I am writing ASP.NET Core 2.2.0 application hosted on Service Fabric.
I have a class which represents a request and I have declared two constructors: public for my own usage and private for serializers:
public class MyClass
{
private MyClass() // for serializer
{
}
public MyClass(string myProperty) // for myself
{
MyProperty = myProperty ?? throw new ArgumentNullException(nameof(myProperty));
}
[Required]
public string MyProperty { get; private set; }
}
Then, I created an API controller:
[ApiController]
public class MyController
{
[HttpPut]
public async Task<IActionResult> Save([FromBody] MyClass model)
{
throw new NotImplementedException("Doesn't matter in this example");
}
}
And I test it by calling with null
value with Fiddler:
PUT /MyController (Content-Type: application/json)
{
"MyProperty": null
}
The problem I encounter is that my public constructor is called with myProperty equal to null
, which causes ArgumentNullException
to be thrown and results into 500 Internal Server Error.
What I expected is that it will use private parameterless constructor and private setters. Then, since the controller is marked with ApiController
attribute, this model will be validated automatically against data annotations and will result into 400 Bad Request, because MyProperty
is required.
What is interesting - if I make the default constructor public, then it works as expected, but I wouldn't want to do this.
Why doesn't it use private constructor and how can I make it use it without marking it as public?
Another question is does model binder understand how to use constructor with parameters using reflection?
Thanks to Panagiotis Kanavos for pointing out that Json.NET serializer is used in ASP.NET Core.
This led me to ConstructorHandling
setting in the Json.NET documentation.
Reason of the behaviour
The documentation specifies the following:
ConstructionHandling.Default.
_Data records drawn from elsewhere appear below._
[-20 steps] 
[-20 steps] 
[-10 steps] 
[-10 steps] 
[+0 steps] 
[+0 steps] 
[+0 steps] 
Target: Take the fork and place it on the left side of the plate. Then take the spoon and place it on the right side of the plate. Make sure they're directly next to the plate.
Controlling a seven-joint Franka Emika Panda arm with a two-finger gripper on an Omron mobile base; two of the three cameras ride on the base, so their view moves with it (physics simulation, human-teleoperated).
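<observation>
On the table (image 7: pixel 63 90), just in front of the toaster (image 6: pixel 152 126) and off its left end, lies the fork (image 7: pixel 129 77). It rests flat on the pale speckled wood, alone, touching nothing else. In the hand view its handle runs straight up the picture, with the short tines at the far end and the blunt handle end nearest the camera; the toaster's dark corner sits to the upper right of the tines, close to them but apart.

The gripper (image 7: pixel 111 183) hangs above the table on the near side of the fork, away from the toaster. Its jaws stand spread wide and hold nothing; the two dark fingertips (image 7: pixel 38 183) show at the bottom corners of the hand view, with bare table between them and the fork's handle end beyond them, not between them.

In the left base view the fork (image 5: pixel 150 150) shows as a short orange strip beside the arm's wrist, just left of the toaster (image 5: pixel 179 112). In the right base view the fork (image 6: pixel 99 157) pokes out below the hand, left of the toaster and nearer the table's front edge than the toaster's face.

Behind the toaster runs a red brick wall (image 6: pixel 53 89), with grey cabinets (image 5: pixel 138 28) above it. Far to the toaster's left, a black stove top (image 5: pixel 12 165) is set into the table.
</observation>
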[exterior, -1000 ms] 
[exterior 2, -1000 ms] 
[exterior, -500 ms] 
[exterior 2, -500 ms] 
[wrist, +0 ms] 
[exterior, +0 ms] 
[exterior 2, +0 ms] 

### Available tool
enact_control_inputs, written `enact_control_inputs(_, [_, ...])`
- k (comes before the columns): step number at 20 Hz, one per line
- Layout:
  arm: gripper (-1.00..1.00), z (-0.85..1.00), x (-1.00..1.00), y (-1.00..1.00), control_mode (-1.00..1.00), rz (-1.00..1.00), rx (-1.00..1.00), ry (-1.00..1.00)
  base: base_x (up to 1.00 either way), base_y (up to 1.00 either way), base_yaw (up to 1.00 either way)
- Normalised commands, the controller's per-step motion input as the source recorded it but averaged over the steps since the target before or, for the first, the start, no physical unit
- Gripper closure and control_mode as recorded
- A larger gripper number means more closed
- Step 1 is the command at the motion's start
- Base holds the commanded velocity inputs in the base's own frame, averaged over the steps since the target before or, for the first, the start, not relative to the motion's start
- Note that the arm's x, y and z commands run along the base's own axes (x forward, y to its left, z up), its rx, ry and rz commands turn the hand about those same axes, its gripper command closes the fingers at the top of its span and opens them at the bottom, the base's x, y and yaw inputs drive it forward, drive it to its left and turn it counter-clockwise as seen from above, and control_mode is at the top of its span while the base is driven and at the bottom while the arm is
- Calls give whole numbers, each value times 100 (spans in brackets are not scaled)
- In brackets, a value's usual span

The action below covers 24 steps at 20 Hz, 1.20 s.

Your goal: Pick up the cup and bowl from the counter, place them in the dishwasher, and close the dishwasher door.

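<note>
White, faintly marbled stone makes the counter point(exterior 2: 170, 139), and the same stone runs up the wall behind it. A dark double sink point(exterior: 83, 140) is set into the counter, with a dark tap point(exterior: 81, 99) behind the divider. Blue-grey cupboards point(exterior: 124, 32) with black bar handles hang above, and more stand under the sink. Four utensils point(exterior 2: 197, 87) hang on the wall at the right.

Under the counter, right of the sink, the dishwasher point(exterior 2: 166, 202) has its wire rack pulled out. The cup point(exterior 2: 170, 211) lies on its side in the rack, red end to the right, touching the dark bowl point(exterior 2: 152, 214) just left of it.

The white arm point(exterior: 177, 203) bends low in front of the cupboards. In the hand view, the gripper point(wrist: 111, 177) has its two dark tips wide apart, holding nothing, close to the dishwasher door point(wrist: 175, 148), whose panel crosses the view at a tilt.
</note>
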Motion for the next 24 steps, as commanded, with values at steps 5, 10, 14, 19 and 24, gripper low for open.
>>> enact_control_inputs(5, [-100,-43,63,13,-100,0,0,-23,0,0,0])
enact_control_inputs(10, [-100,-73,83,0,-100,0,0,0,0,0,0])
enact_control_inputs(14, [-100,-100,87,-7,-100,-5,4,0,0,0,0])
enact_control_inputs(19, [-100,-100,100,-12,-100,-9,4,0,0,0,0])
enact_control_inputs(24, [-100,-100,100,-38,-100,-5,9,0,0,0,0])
First attempt to use the public default constructor, then fall back to a single parameterized constructor, then to the non-public default constructor.
That is Json.NET searches for the constructors in the following order:
- Public default constructor
- Public parameterized constructor
- Private default constructor
And this is the reason why parameterized constructor is preferred over private default constructor.
Use private default ctor instead of public parameterized ctor (one class)
JsonConstructorAttribute
can be used to explicitly specify constructor to Json.NET deserializer:
using Newtonsoft.Json;
public class MyClass
{
[JsonConstructor]
private MyClass() // for serializer
{
}
public MyClass(string myProperty) // for myself
{
MyProperty = myProperty ?? throw new ArgumentNullException(nameof(myProperty));
}
[Required]
public string MyProperty { get; private set; }
}
Now Json.NET deserializer will use the explicitly specified constructor.
Use private default ctor instead of public parameterized ctor (service)
Another way is to change ConstructionHandling
of JsonSerializerSettings
property to use AllowNonPublicDefaultConstructor
:
ConstructionHandling.AllowNonPublicDefaultConstructor: Json.NET will use a non-public default constructor before falling back to a parameterized constructor.
This is how it can be done in the Startup.cs
:
public void ConfigureServices(IServiceCollection services)
{
services.AddMvc().AddJsonOptions(o => {
o.SerializerSettings.ConstructorHandling = ConstructorHandling.AllowNonPublicDefaultConstructor;
});
}
This will apply this logic to all models and the deserializer will always prefer private default constructor over public parameterized constructors for all models.
Parameterized constructor in request model can be a code smell
In this particular example, the code has been presented to reproduce the problem.
In real code, parameterized or multiple constructors can imply that you are using classes for multiple purposes, i.e. domain model and request model. This can eventually lead to problems with reusing or supporting this code.
DTOs with public default constructor and no logic should be used for requests to avoid these problems.
What you want is not logical. private
members, including constructor are not accessible from outside.
If a class has one or more private constructors and no public constructors, other classes (except nested classes) cannot create instances of this class.
To bind model, controller has only one way - call public c-tor with every argument set to null
.
To make model binding possible, the class must have a public default constructor and public writable properties to bind. When model binding occurs, the class is instantiated using the public default constructor, then the properties can be set.
So to bind successfully you should:
- Have public default c-tor
- Have public setters for properties.